During his constant commuting between Marie's rural house, where he stays with Marie's father Jean-Louis now (Thiéry, a first-time actor imbues an unforeseen tenderness contrary to his ape- like appearance, never judging a book by its cover rams home), and the modern town where he works, Leo clocks an elderly man Marcel (Bouillette), sitting outside his countryside house, attended by a young man Yoan (Meilleurat), whom in the opening scenes, Leo accosts to see if he is interested in auditioning for a movie, and the answer is a blunt no. Juggling his single-parent duty, the deadline of his clogged script and financial plight, a further involvement into Marcel and Yoan's touch-and-go relationship, Leo's behavior will slip into an ever-erratic r0ute (strewn with gerontophilia, euthanasia and off-center sessions in the forest) until he is deprived of the guardianship of his child. In the final chapter, a bearded Leo comes face to face with a pack of wolves, and claims that "stay vertical" is the only way to avoid the ferocious attack, the story ends there.

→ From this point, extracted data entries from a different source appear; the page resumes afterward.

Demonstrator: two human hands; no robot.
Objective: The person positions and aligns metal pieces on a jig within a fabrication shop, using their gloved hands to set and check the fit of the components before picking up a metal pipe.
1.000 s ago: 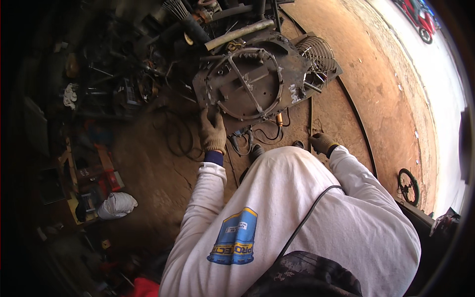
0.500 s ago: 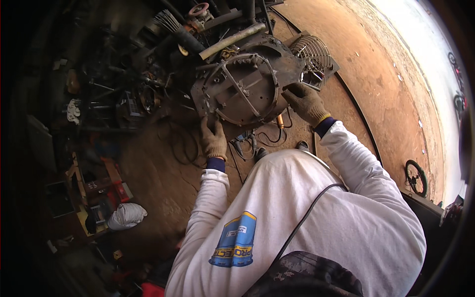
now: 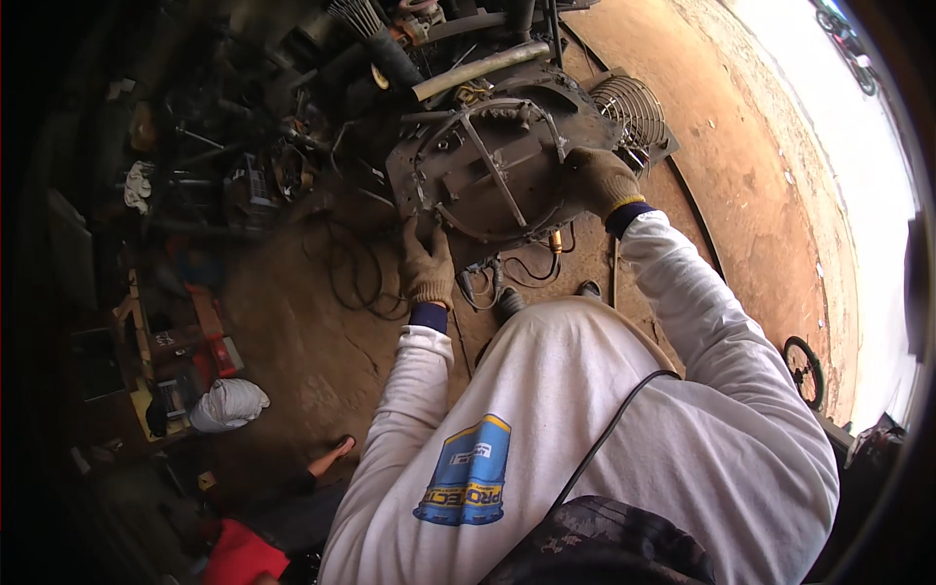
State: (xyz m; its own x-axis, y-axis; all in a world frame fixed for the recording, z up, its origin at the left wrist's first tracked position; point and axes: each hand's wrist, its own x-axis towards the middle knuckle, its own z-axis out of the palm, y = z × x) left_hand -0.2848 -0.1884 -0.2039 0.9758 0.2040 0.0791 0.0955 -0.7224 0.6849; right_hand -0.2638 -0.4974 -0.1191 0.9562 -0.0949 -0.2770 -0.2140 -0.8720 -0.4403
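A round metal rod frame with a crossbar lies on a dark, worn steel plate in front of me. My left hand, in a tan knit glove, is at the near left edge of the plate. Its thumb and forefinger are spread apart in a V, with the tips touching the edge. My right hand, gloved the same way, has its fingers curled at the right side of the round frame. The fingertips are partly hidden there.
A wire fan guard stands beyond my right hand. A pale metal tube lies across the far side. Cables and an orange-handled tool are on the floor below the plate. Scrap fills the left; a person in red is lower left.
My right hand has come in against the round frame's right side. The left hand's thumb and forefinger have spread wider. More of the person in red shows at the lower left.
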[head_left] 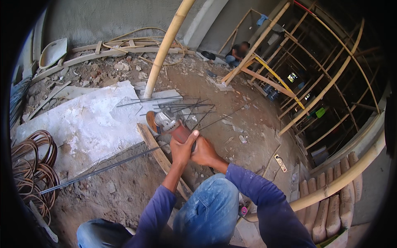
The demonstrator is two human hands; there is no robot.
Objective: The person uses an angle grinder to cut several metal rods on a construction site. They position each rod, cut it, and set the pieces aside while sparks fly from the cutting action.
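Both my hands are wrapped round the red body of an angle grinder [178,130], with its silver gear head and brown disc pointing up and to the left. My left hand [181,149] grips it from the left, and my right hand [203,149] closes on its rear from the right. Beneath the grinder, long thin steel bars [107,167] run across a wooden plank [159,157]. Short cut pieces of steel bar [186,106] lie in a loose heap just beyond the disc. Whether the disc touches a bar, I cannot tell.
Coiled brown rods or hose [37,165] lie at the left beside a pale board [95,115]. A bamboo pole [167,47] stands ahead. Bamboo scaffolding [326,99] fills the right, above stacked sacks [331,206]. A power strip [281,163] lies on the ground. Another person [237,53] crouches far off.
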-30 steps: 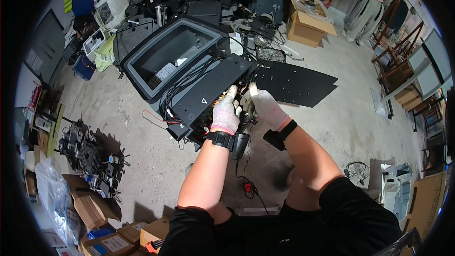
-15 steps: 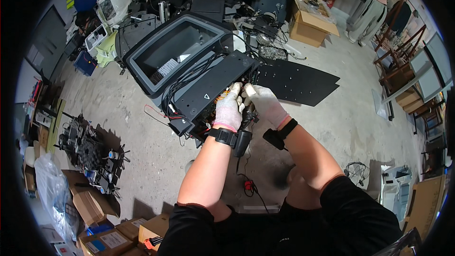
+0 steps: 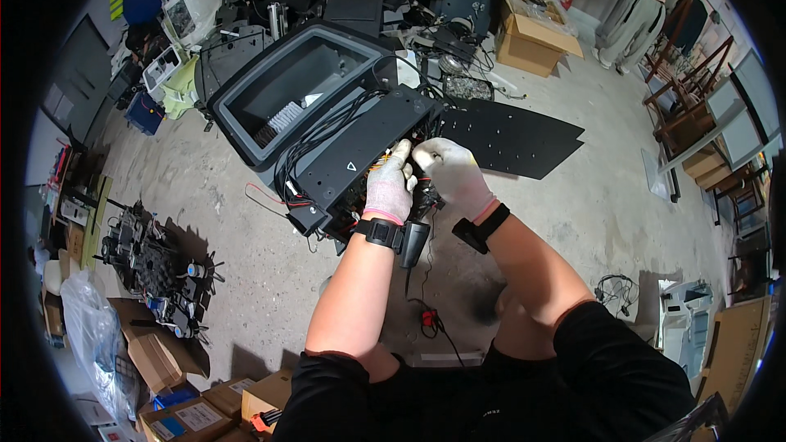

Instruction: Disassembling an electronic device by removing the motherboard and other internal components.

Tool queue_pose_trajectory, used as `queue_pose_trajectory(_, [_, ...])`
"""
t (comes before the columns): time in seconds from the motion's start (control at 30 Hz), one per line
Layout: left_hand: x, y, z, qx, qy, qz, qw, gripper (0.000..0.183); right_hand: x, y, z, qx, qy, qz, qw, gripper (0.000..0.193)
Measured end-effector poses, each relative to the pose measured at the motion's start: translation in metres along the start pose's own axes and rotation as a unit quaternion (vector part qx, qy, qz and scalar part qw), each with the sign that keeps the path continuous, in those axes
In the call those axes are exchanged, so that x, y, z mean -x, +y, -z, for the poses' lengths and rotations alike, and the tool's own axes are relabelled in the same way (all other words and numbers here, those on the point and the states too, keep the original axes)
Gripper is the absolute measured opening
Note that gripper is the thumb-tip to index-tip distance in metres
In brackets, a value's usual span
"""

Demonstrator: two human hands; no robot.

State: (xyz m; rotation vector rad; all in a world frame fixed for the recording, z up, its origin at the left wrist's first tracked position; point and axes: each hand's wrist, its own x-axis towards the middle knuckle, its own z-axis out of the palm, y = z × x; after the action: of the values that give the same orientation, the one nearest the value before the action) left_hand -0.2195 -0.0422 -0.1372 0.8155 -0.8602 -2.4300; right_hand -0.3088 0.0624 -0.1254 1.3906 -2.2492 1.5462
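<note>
The dark grey housing [image 3: 360,141] sits at upper centre of the frame, black cable bundle [image 3: 321,137] across its top. The gloved left hand [image 3: 390,186], fingers bent, is at its wired edge. The gloved right hand [image 3: 455,178] is curled narrow just beside. Whether either grips anything cannot be told.

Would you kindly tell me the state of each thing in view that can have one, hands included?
Machine: near edge open, wires exposed
Compartment: open, white ribbed item inside
Cables: loosely bundled across the machine
Left hand: gloved, at the wires; grip unclear
Right hand: gloved, fingers curled; grip unclear
Black panel: lying beside the machine
Cardboard box: open, with contents
</note>
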Motion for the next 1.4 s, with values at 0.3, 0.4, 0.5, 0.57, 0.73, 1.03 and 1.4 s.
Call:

Overtly oblique in its message from Leo's crucible of marshaling his life out of a murky situation, Guiraudie does something valiant to normalize pansexuality in the forefront, and continues desensitizing our inveterate cringing towards graphic sex scenes and our own body parts. Also, it is a numinous ode to the deep-dry myth of mother nature where man's basic desire meets the formidable threat looming and haunting our human society.